> [Directions for this task] Which of the lines below contain the string "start"? Copy each one.

> [Data provided]
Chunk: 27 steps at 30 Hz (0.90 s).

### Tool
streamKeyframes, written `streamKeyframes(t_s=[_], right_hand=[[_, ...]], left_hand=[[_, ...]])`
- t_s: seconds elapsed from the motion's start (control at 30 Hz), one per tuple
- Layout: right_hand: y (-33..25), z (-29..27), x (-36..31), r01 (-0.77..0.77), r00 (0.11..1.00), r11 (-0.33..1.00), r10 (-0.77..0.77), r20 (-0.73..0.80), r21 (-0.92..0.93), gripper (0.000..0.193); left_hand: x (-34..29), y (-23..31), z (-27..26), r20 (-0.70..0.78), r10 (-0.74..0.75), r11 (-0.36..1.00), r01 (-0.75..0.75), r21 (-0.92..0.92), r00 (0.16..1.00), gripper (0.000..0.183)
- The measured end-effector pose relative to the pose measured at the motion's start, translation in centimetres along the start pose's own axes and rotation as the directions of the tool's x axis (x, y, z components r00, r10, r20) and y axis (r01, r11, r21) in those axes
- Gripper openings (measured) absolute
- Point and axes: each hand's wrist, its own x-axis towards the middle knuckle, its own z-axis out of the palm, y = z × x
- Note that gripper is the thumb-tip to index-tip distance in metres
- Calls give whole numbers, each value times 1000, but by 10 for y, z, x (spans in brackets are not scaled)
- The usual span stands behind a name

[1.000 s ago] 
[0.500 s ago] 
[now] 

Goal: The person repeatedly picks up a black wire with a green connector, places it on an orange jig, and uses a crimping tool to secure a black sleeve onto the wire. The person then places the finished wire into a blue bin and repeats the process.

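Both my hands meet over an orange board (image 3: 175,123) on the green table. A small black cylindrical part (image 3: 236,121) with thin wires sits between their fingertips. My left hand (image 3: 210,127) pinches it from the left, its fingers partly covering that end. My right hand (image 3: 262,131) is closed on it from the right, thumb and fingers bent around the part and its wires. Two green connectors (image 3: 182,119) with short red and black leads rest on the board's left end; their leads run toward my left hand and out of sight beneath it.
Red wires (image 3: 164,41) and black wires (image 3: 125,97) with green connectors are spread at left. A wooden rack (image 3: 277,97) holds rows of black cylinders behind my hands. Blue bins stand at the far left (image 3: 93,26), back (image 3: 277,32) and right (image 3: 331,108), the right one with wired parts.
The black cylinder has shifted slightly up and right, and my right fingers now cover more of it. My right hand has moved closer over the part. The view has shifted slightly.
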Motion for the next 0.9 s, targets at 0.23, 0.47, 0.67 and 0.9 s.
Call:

> [Your response]
- t_s: seconds elapsed from the motion's start (control at 30 Hz), one per tuple
- The measured end-effector pose relative to the pose measured at the motion's start, translation in centimetres along the start pose's own axes and rotation as the directions of the tool's x axis (x, y, z components r00, r10, r20) and y axis (r01, r11, r21) in those axes

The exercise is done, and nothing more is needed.